People living in the storm’s path can even review Wehner’s flood model map to learn whether their house would have been spared absent climate change—something he estimates was the case for 32 percent of the damaged homes.
Some weather events are harder to crunch
Attribution science relies on climate models showing the impacts of greenhouse gases on the planet, which are then combined with current weather information gleaned from ground stations and weather satellites, historical information from global datasets, and other inputs.
Statistical techniques culled from epidemiology are also used, since that field also teases apart the relative contributions of various factors, such as how much smoking habits, family history, and obesity each contribute to a population’s heart disease odds.
Heatwaves are simpler to calculate than hurricanes, and droughts are toughest of all, Kimutai says. Drought requires knowing not just how much how much rain has or hasn’t fallen but soil moisture levels, air evaporation rates, and other data. In many parts of the world, especially underdeveloped countries, this current and historical data does not exist.
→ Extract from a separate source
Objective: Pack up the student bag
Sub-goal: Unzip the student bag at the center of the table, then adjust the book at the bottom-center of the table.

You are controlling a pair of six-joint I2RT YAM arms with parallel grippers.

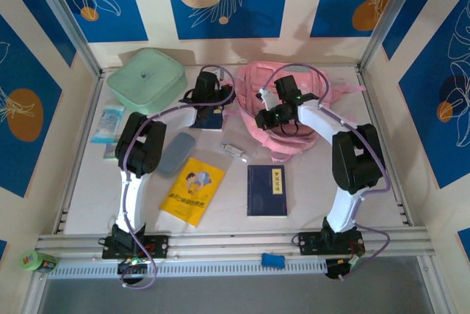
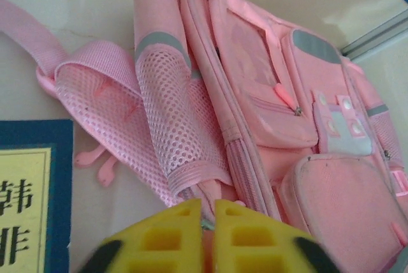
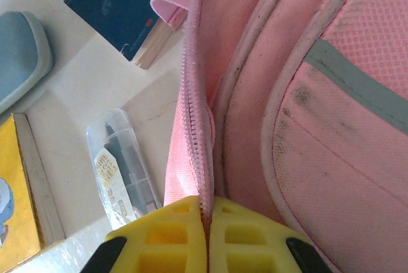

Extraordinary events are also proving challenging. Climate is increasing the frequency of once-in-a-hundred-year events to 10- or 20-years. With the Pacific Northwest heatwave, for example, “we have more than 100 years of data, but there was nothing like it,” Wehner says.
Most of the studies have focused on extreme weather, but everyday life is also different than it would have been without climate change, Pershing says. That’s why two years ago, Climate Central launched its “climate shift” temperature website detailing how each U.S. area’s seven-day forecast diverges from its historical norms.
Minnesota’s site visitors last winter learned that many days were much warmer than usual—which climate change made three or more times more likely.
This type of everyday event may not attract a splashy report from attribution scientists, Pershing says, “but it was certainly important to the residents who live there.”